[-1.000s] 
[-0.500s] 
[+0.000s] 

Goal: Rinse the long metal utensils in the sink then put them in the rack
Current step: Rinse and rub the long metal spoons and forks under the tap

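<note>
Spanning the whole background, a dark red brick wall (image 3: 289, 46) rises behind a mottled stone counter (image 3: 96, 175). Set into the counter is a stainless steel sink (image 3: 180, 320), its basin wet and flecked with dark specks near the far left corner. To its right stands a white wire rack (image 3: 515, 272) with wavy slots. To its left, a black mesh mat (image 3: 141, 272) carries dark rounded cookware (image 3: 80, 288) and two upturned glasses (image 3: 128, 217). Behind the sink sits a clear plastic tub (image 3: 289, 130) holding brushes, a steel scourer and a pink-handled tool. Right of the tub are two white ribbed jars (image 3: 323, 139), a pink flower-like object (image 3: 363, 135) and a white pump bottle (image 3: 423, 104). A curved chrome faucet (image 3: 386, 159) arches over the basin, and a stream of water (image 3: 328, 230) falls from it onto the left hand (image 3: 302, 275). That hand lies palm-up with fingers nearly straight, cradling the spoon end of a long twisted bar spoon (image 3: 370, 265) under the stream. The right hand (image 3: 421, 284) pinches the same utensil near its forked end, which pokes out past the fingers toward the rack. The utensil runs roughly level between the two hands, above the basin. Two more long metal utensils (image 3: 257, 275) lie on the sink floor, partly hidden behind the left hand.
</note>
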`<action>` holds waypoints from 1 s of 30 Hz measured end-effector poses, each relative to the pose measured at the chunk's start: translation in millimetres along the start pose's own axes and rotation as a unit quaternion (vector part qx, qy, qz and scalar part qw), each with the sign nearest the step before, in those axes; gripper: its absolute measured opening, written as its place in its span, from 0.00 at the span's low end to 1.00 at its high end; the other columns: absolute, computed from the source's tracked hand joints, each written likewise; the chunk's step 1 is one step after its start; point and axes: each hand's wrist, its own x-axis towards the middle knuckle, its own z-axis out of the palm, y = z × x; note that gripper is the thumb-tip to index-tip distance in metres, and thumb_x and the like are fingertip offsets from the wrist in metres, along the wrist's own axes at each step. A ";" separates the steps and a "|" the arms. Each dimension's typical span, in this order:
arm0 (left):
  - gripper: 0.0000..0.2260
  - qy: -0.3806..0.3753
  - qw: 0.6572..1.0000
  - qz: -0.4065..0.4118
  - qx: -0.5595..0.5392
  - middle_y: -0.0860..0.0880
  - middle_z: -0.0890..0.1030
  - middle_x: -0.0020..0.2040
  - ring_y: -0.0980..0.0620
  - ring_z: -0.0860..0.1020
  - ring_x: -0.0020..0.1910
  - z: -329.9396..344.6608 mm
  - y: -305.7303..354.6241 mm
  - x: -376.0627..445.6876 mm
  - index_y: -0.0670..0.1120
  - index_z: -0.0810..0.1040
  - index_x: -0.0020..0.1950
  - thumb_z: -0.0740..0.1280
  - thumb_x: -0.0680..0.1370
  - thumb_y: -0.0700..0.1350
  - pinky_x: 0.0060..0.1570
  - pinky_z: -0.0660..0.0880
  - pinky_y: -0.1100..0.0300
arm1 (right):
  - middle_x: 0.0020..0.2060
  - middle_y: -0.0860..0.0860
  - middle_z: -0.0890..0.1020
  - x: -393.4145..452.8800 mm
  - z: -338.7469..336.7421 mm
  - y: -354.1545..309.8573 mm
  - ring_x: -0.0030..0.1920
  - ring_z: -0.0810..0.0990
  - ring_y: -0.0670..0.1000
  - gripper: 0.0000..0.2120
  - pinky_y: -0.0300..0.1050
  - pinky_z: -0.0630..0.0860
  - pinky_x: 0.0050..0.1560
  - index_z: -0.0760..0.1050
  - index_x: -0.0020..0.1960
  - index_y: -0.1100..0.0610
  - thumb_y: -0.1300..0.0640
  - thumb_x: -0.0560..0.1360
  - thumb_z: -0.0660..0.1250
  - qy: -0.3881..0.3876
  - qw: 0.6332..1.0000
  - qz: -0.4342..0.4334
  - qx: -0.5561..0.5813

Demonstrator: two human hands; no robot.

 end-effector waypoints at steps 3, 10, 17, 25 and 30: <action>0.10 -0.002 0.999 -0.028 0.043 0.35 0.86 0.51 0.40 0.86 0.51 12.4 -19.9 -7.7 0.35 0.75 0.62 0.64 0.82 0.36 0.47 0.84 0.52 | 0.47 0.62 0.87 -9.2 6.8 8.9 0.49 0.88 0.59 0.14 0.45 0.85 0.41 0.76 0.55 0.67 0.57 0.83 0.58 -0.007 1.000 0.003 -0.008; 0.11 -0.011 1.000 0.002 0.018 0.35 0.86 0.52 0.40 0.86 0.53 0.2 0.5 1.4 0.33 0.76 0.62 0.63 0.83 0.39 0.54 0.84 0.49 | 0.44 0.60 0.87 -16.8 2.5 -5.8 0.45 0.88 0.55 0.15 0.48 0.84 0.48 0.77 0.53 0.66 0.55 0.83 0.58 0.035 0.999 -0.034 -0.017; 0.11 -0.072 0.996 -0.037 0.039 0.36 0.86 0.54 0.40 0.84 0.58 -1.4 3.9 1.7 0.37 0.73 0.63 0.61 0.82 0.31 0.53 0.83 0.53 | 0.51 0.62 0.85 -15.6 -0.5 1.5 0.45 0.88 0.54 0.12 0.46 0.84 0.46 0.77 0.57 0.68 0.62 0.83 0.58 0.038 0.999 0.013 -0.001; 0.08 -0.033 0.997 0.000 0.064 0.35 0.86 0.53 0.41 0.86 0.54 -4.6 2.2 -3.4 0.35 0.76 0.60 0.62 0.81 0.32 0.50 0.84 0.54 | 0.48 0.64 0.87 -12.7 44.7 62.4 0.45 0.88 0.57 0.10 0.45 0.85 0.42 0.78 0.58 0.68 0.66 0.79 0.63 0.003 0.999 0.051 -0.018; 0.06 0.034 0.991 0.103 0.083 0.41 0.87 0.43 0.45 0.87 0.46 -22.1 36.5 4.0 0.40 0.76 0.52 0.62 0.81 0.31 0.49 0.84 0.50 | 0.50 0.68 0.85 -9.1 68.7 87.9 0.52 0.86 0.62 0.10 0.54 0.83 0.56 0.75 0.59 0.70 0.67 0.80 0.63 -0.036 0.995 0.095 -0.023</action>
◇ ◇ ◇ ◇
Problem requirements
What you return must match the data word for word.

Exercise response
[-1.000s] 
[-0.500s] 
[+0.000s] 

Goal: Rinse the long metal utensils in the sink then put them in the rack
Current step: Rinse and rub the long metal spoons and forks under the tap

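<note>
Spanning the whole background, a dark red brick wall (image 3: 289, 46) rises behind a mottled stone counter (image 3: 96, 175). Set into the counter is a stainless steel sink (image 3: 180, 320), its basin wet and flecked with dark specks near the far left corner. To its right stands a white wire rack (image 3: 515, 272) with wavy slots. To its left, a black mesh mat (image 3: 141, 272) carries dark rounded cookware (image 3: 80, 288) and two upturned glasses (image 3: 128, 217). Behind the sink sits a clear plastic tub (image 3: 289, 130) holding brushes, a steel scourer and a pink-handled tool. Right of the tub are two white ribbed jars (image 3: 323, 139), a pink flower-like object (image 3: 363, 135) and a white pump bottle (image 3: 423, 104). A curved chrome faucet (image 3: 386, 159) arches over the basin, and a stream of water (image 3: 328, 230) falls from it onto the left hand (image 3: 302, 275). That hand lies palm-up with fingers nearly straight, cradling the spoon end of a long twisted bar spoon (image 3: 370, 265) under the stream. The right hand (image 3: 421, 284) pinches the same utensil near its forked end, which pokes out past the fingers toward the rack. The utensil runs roughly level between the two hands, above the basin. Two more long metal utensils (image 3: 257, 275) lie on the sink floor, partly hidden behind the left hand.
</note>
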`<action>` holds waypoints from 1 s of 30 Hz measured end-effector poses, each relative to the pose measured at the chunk's start: translation in millimetres along the start pose's own axes and rotation as a unit quaternion (vector part qx, qy, qz and scalar part qw), each with the sign nearest the step before, in those axes; gripper: its absolute measured opening, written as its place in its span, from 0.00 at the span's low end to 1.00 at its high end; the other columns: absolute, computed from the source's tracked hand joints, each written likewise; the chunk's step 1 is one step after its start; point and axes: each hand's wrist, its own x-axis towards the middle knuckle, its own z-axis out of the palm, y = z × x; note that gripper is the thumb-tip to index-tip distance in metres, and thumb_x and the like are fingertip offsets from the wrist in metres, along the wrist's own axes at each step. A ";" separates the steps and a "|" the arms. Each dimension's typical span, in this order:
arm0 (left):
  - gripper: 0.0000..0.2260
  - qy: -0.3806..0.3753
  - qw: 0.6572..1.0000
  - qz: -0.4065..0.4118
  - qx: -0.5595..0.5392
  - middle_y: -0.0860..0.0880
  - middle_z: -0.0890..0.1030
  - middle_x: -0.0020..0.2040
  - ring_y: -0.0980..0.0620
  - ring_z: -0.0860..0.1020
  - ring_x: -0.0020..0.1910
  - z: -329.9396..344.6608 mm
  - y: -305.7303..354.6241 mm
  - x: -376.0627..445.6876 mm
  - index_y: -0.0670..0.1120
  - index_z: -0.0810..0.1040
  - index_x: -0.0020..0.1950
  - thumb_z: -0.0740..0.1280
  - thumb_x: -0.0680..0.1370
  - thumb_y: -0.0700..0.1350
  - pinky_x: 0.0060..0.1570
  - pinky_z: -0.0660..0.0880
  - pinky_y: -0.1100..0.0300
arm1 (right):
  - middle_x: 0.0020..0.2060
  - middle_y: -0.0860..0.0860
  - middle_z: -0.0890..0.1020
  - x: -393.4145..452.8800 mm
  - z: -338.7469..336.7421 mm
  - y: -354.1545..309.8573 mm
  - ring_x: -0.0030..0.1920
  - ring_z: -0.0810..0.0990
  - ring_y: -0.0670..0.1000
  - gripper: 0.0000..0.2120
  - pinky_y: -0.0300..0.1050
  - pinky_z: -0.0630..0.0860
  - pinky_x: 0.0050..0.1560
  - index_z: -0.0760..0.1050
  - index_x: -0.0020..0.1960
  - index_y: -0.1100..0.0610
  - thumb_y: -0.1300..0.0640
  - thumb_x: -0.0560..0.1360
  - thumb_z: -0.0660..0.1250
  - qy: -0.3881..0.3876
  - qw: 0.6332..1.0000
  - qz: -0.4342..0.4334
  - qx: -0.5561..0.5813

Demonstrator: two human hands; no robot.

 end-effector waypoints at steps 3, 10, 17, 25 and 30: <action>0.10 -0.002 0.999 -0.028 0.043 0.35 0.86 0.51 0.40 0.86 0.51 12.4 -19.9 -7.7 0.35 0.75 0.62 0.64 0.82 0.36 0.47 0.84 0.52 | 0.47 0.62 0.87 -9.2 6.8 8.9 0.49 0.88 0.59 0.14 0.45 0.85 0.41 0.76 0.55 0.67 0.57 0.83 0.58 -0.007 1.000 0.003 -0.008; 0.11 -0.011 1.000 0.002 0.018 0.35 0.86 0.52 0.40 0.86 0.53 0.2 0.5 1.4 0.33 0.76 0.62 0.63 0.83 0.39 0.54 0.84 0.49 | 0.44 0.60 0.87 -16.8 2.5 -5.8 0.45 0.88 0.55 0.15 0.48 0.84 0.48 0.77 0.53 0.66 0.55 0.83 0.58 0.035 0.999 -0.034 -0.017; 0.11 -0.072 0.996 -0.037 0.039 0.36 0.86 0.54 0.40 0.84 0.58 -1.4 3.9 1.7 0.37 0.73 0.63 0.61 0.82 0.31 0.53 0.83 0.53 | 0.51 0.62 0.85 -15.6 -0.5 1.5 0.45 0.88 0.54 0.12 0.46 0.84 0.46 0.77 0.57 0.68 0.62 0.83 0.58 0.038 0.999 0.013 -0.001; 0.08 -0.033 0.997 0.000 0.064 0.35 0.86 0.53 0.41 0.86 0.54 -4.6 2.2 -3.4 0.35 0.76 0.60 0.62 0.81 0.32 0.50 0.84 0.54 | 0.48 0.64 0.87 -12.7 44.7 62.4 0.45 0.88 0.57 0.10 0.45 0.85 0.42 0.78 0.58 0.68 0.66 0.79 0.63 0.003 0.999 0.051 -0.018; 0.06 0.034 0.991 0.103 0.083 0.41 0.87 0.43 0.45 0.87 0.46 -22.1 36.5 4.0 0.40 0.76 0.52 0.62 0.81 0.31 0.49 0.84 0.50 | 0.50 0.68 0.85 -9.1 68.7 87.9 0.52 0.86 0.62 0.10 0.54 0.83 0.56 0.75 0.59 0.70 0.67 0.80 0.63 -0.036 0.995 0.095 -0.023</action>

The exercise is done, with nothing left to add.